The most recent earnings report revealed the company is facing an increasingly competitive landscape because more children are using mobile devices for entertainment, even very small children. Lego, take note, there could be a parable in the form of Centipede and Space Invaders.

In the early 1980’s Atari employed thousands of people, including me. The young Steve Jobs and Steve Wozniak were there too. (Steve and Woz soon left to pursue other opportunities.) It was the dawn of civilization as we now know it.  It was exciting.  We ruled the world. The slogan for the Company was “The Future Is Here”. People who were born long after Atari was at its pinnacle think it’s a cool company and wish they had the opportunity to work there. But where is Atari today?

The history of the Company is well documented. Like an asteroid, it burned brightly and then crashed and burned. What was once dominant is now a footnote in the history of Silicon Valley. Atari products are now retro and the currency of eBay.

What happened? Lessons for other organizations to learn are clear, including: competitors will surround any “disruptive” company; and, basic business principles still matter. Principles like developing a clear plan, building an efficient organization chart and putting controls in place were all missing at Atari. I saw the void at the time although, like pretty much everyone else, I never spoke up.

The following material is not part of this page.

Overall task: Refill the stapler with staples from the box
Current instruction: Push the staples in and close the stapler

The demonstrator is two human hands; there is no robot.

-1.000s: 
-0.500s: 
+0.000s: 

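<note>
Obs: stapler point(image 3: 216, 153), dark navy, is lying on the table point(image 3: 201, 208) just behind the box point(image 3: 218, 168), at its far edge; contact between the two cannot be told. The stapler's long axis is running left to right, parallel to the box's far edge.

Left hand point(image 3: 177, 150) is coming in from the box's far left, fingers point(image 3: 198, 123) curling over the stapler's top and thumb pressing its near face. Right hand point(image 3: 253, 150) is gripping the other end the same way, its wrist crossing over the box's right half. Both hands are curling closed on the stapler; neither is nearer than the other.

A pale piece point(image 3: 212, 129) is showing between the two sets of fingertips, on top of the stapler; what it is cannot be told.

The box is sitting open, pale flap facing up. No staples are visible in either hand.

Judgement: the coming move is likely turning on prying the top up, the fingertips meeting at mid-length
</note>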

The lessons for individuals are just as important. Lego people (real ones) should take note. But anyone at any “hot” company should pay attention. Nothing lasts, so think of the lessons in the form of some of those classic games.

  • Brands are sensitive. At one time Atari was one of the top brands in the world rivaling Pepsi and Coke and it disappeared. Like Atari, your personal brand can change quickly through a few missteps. Get drunk at the holiday party?  Watch your brand. Miss the deadline? You hurt your brand. You get the idea.
  • Momentum matters. Atari was the hottest company in the world. It had momentum but after a series of bad results, the momentum switched into the negative. Even if you feel like you are on a roll, your career momentum can go negative too. Know which way you momentum is going and make sure it’s on the positive side. Sometimes the game just goes your way, sometimes it is over before it starts.
  • Past success is in the past. Don’t dwell on what you used to do or be. The video game hits Atari had didn’t matter after a short while and the same is true for you. What you used to be or used to do is not as important as what you can do now. Don’t think you are invincible based on who you used to be.
  • Relationships matter. Even though Atari as a business went into the ditch what survived were the relationships. My Centipede and Donkey Kong games are long gone but many of the people that I met there all those years ago are still friends and colleagues. Regardless of the situation in any organization, relationships matter.

Admit it, your favorite video games are still Space Invaders or Ms. Pac Man.  Admit it, you still have the first castle you created with Legos. Admit it, Atari still matters because there are so many lessons to be learned from that pioneer of technology.

The world today is loaded with hot companies, including Lego. All of them are fragile and all of them offer personal lessons that apply to your career. Keep playing with those Legos but every once in a while break out Missile Command or Yars’ Revenge for reminders.